(PROVIDED INFORMATION begins)
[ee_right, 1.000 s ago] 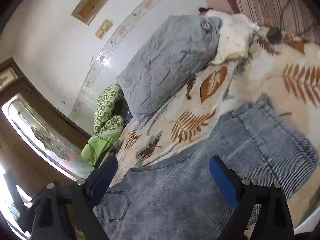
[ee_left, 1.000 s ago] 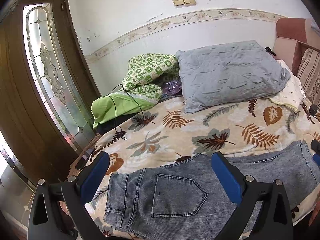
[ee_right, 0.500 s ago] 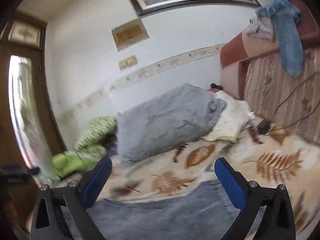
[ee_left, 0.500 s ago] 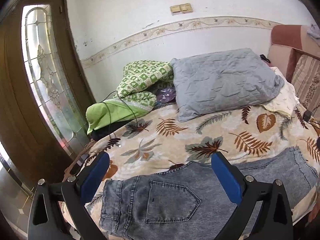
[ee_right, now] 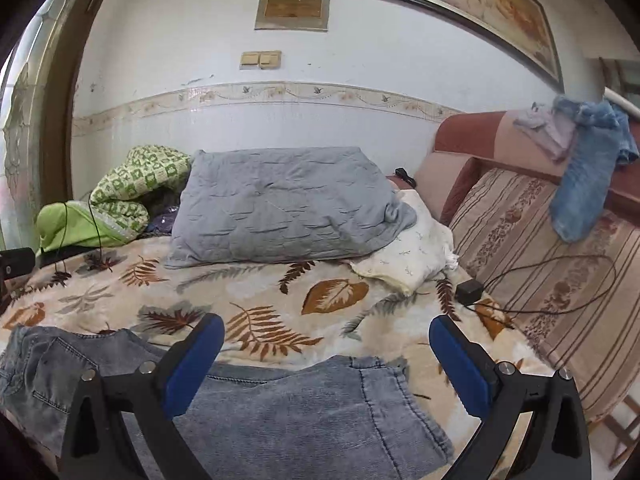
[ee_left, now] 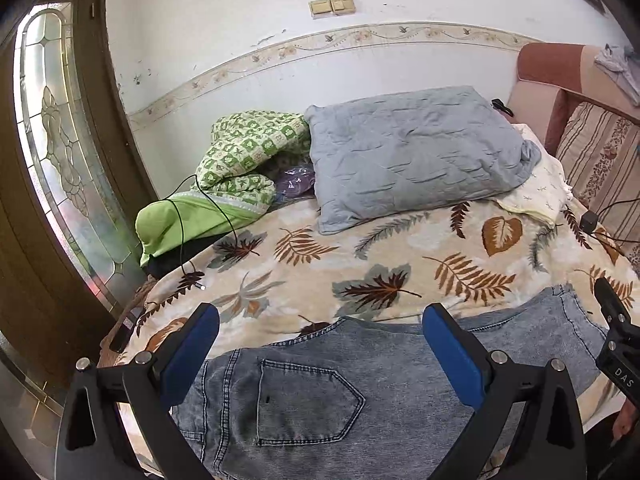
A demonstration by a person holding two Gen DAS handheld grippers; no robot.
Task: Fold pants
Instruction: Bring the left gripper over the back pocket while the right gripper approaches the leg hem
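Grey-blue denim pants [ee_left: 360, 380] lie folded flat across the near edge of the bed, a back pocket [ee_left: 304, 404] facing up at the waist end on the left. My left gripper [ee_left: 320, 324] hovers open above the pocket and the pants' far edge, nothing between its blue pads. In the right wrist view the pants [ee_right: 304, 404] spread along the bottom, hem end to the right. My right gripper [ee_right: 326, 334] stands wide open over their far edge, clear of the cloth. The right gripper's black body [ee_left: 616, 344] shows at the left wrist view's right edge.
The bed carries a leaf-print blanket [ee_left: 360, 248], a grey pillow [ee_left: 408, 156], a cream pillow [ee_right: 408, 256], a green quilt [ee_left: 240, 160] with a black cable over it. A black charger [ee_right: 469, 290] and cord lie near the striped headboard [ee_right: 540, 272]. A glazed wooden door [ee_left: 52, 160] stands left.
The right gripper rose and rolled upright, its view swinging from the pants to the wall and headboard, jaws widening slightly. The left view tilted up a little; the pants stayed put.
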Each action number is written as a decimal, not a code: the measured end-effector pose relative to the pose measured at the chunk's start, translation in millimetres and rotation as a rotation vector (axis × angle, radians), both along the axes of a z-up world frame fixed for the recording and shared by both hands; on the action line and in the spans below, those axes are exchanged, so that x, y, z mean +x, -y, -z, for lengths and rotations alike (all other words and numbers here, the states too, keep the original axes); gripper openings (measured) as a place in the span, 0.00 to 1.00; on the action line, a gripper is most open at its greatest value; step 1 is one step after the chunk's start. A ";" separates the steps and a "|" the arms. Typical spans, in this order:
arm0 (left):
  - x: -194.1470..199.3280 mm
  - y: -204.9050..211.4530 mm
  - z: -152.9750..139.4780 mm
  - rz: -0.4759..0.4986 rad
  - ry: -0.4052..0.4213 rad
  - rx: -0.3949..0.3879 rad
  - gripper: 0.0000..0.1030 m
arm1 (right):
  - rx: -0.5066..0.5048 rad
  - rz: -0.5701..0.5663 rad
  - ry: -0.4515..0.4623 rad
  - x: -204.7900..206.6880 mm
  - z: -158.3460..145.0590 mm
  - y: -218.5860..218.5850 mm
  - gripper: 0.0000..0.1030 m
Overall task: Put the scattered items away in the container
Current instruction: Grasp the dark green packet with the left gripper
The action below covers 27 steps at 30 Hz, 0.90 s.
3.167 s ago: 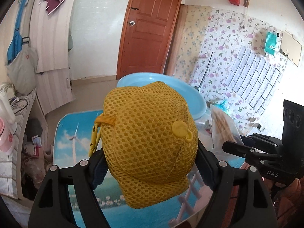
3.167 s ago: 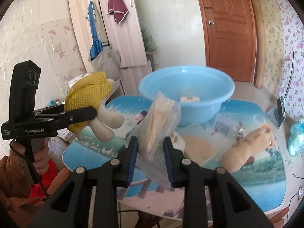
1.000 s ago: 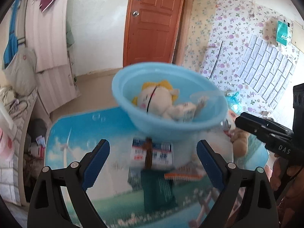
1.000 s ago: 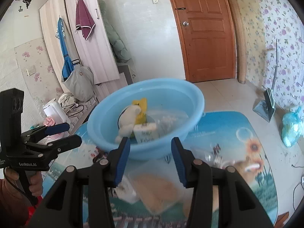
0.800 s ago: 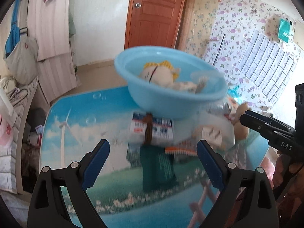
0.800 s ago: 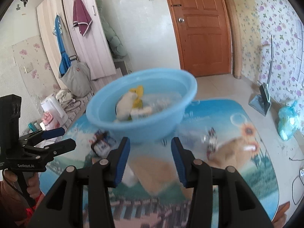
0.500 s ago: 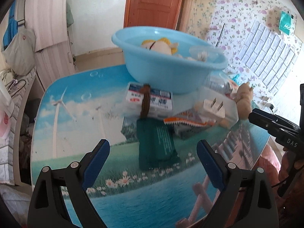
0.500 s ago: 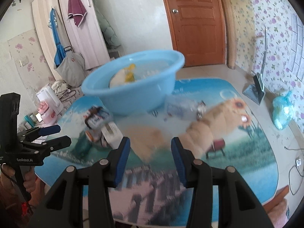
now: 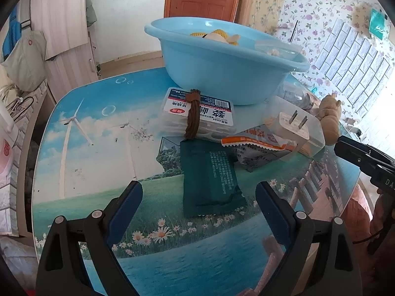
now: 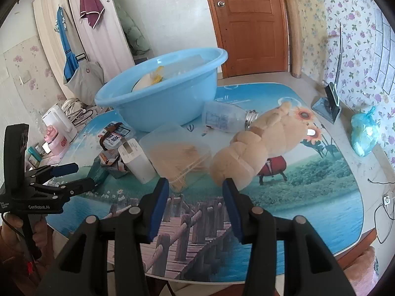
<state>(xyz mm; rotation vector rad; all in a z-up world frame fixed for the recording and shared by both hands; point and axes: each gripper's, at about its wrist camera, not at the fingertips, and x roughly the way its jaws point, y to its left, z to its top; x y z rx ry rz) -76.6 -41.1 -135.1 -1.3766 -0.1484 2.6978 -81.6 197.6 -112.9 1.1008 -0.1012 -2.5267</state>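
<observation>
Green packet (image 9: 209,175): my left view only, long axis toward basin (image 9: 222,74).
Left gripper (image 9: 198,197): wide, empty.
Right gripper (image 10: 196,192): narrower (nothing held), facing plush braid (image 10: 259,145).

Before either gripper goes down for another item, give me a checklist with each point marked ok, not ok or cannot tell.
1. Left gripper empty with jaws wide: ok.
2. Right gripper empty, jaws apart: ok.
3. Dark green packet lies flat in line with the left gripper, top face uncovered: ok.
4. Clear plastic box and plush toy both lie just ahead of the right gripper; which one it lines up with: cannot tell.
5. Blue basin upright on the table with room inside: ok.
6. Items apart for a clean pick: not ok; the white charger and snack wrapper are piled together.
</observation>
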 end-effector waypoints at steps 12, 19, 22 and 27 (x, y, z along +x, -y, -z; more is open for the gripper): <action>-8.7 -9.3 3.1 0.028 -0.011 -0.021 0.89 | -0.005 -0.031 -0.021 -0.8 -0.9 5.3 0.49; -9.5 -17.9 2.5 0.068 -0.033 -0.060 0.70 | 0.001 -0.051 -0.029 -1.0 -2.5 13.1 0.49; -10.2 -17.9 0.8 0.077 -0.040 -0.056 0.51 | -0.001 -0.060 -0.027 -1.5 -2.6 15.8 0.49; -8.1 -14.1 -1.0 0.082 -0.041 -0.032 0.46 | 0.004 -0.075 -0.027 -1.4 -2.3 20.6 0.49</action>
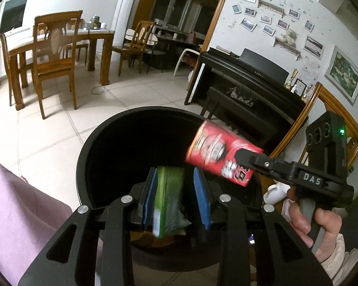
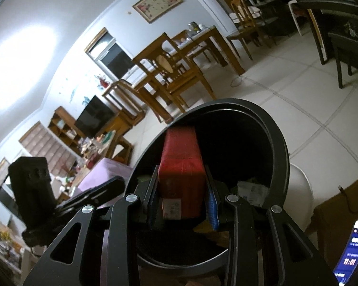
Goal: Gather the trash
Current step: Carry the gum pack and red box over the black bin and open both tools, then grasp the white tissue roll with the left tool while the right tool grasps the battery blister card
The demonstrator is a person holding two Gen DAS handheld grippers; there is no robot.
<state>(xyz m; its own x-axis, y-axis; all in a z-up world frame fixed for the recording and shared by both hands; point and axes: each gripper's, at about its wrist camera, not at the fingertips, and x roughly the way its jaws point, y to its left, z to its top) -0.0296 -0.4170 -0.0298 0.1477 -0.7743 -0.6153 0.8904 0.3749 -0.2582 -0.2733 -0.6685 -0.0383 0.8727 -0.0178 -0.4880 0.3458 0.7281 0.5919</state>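
Observation:
A black round trash bin stands on the tiled floor, its mouth under both grippers; it also shows in the right wrist view. My left gripper is open over the bin; a green packet, blurred, sits between its blue pads, touching the left one, with a gap to the right one. My right gripper is shut on a red carton and holds it above the bin mouth. The left wrist view shows that carton and the right gripper from the side.
Some trash lies inside the bin. A purple cloth is at the left. A black piano stands behind the bin, and a wooden dining table with chairs is farther back. A lit phone is at the lower right.

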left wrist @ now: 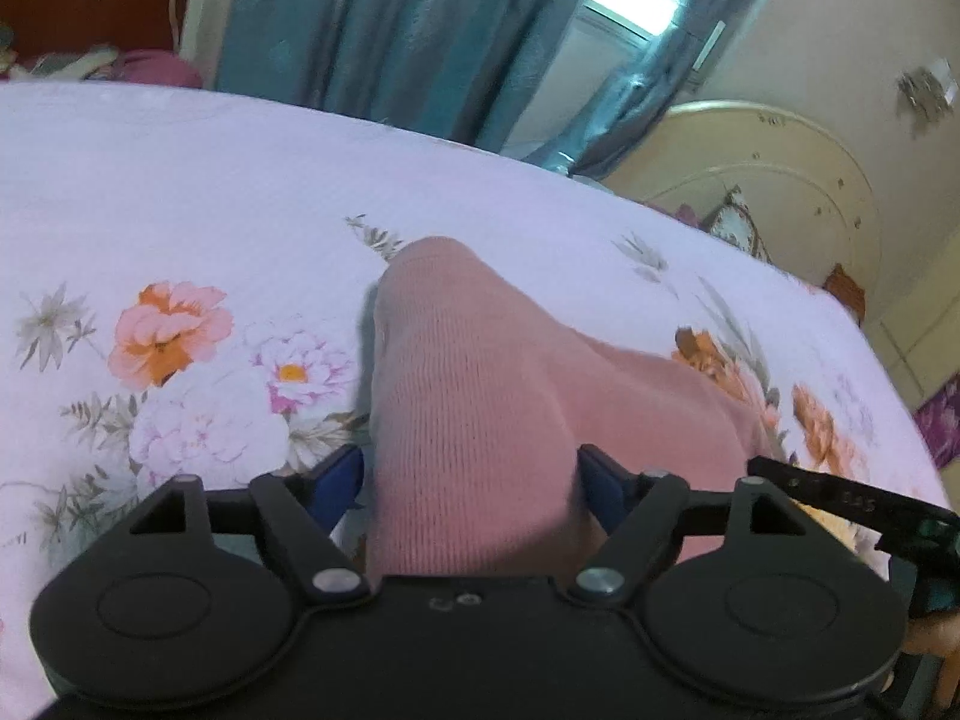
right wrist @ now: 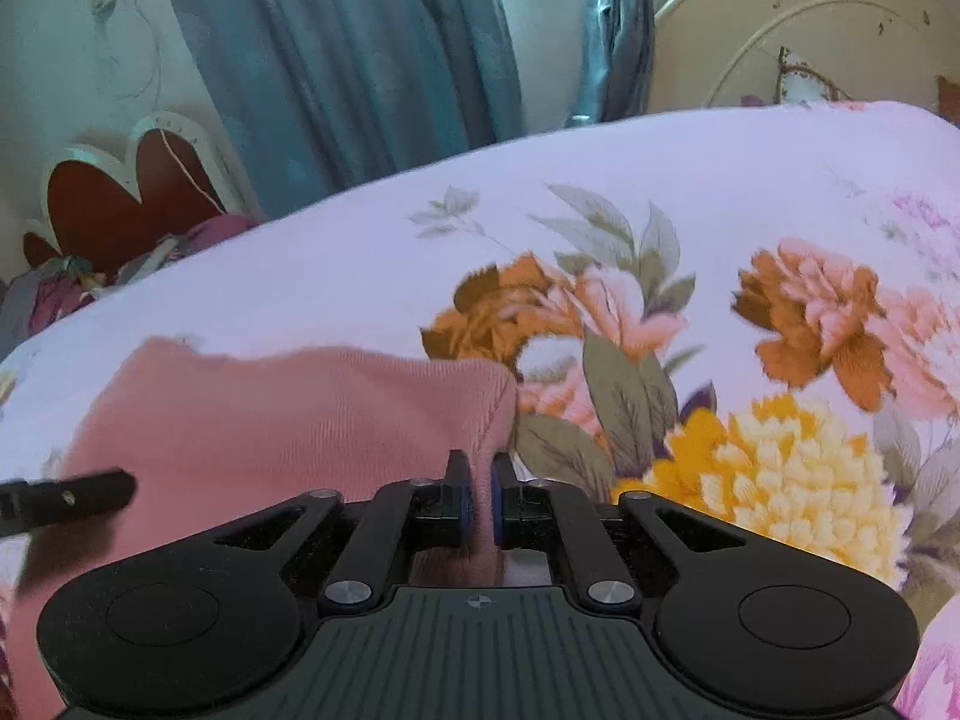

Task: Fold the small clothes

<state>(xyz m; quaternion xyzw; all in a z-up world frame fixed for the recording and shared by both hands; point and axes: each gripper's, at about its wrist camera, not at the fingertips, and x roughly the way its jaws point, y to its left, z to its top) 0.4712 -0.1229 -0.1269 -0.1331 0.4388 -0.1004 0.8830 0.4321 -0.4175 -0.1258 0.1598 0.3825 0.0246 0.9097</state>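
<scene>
Across a floral bedsheet (left wrist: 180, 192): pink knit garment (left wrist: 474, 396), spread flat, far end narrowing toward mid-bed, near end running under both sets of tongs.

Left tongs (left wrist: 471, 480): wide apart, blue pads flanking the garment's near part, one at each edge. Cloth bulging up between them; pressing or merely beside, impossible to tell. Tip of the other tool poking into the left view at lower right, over the garment's right edge.

Right tongs (right wrist: 478, 492): narrow, pads almost together, a pinch of pink cloth caught between them. Grip placed at the garment's near right corner, just below its folded right edge (right wrist: 504, 402). Most of the garment lying left of these tongs, stretching away toward the left view's tool, whose black tip shows at the frame's left edge above the cloth.

Right of the garment: large orange and yellow printed flowers (right wrist: 774, 468), bare of clothing.

Beyond the bed: teal curtains (right wrist: 336, 78), bright window behind, cream headboard (right wrist: 798, 24) at the far right, red heart-shaped cushion (right wrist: 120, 198) at the far left.
</scene>
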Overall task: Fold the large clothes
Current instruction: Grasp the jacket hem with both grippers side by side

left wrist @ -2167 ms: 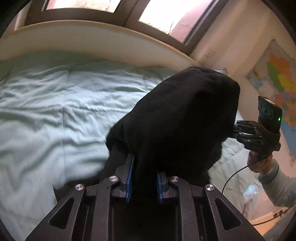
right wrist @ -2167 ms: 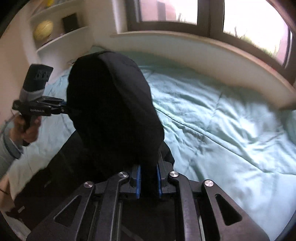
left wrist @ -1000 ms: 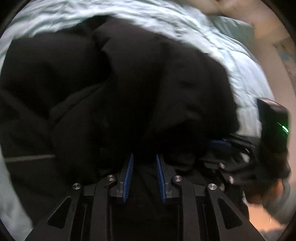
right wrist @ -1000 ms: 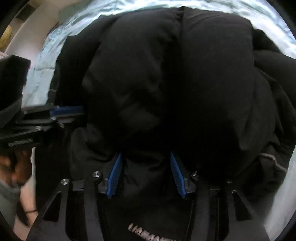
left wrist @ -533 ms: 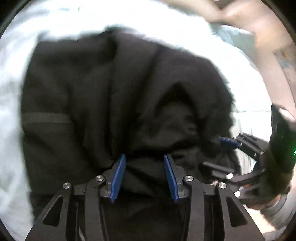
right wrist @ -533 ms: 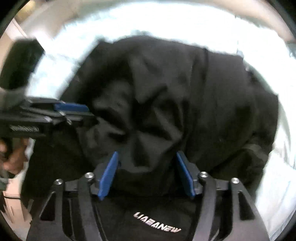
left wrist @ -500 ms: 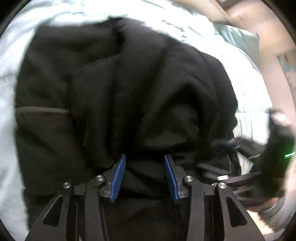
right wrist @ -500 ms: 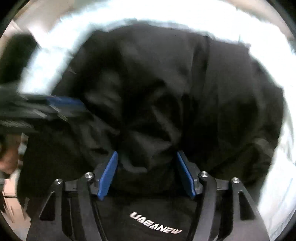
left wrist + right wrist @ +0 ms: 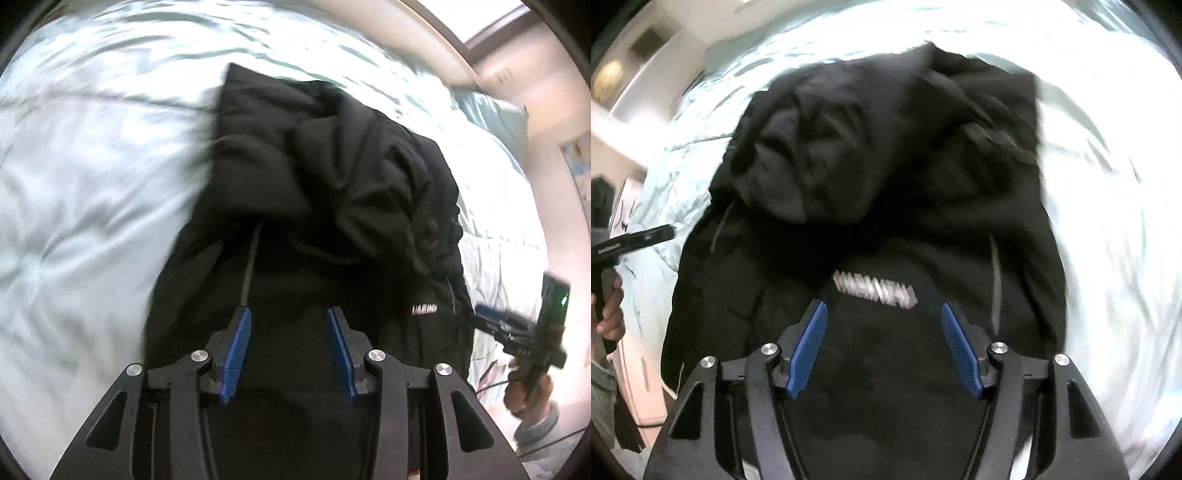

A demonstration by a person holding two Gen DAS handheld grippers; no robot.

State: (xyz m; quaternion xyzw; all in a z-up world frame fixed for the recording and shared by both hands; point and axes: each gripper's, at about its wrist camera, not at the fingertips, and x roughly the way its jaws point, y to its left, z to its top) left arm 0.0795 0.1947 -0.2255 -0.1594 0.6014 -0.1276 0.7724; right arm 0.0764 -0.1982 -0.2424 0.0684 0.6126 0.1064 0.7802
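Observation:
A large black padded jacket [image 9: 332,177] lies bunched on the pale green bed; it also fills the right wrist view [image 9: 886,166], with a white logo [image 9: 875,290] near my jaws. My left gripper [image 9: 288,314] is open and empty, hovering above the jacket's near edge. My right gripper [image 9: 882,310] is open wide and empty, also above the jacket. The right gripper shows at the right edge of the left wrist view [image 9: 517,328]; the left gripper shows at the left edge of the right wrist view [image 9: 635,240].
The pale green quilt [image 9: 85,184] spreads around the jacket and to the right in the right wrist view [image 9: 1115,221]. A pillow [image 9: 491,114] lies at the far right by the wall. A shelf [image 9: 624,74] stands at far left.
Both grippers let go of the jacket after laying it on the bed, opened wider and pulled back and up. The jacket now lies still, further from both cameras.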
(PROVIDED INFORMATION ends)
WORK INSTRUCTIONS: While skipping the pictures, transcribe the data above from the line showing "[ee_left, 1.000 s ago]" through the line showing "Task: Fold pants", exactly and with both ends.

RESPONSE AREA:
[ee_left, 1.000 s ago] 
[ee_right, 0.500 s ago] 
[ee_left, 0.500 s ago] 
[ee_right, now] 
[ee_left, now] 
A demonstration by a person holding two Gen DAS handheld grippers; no robot.
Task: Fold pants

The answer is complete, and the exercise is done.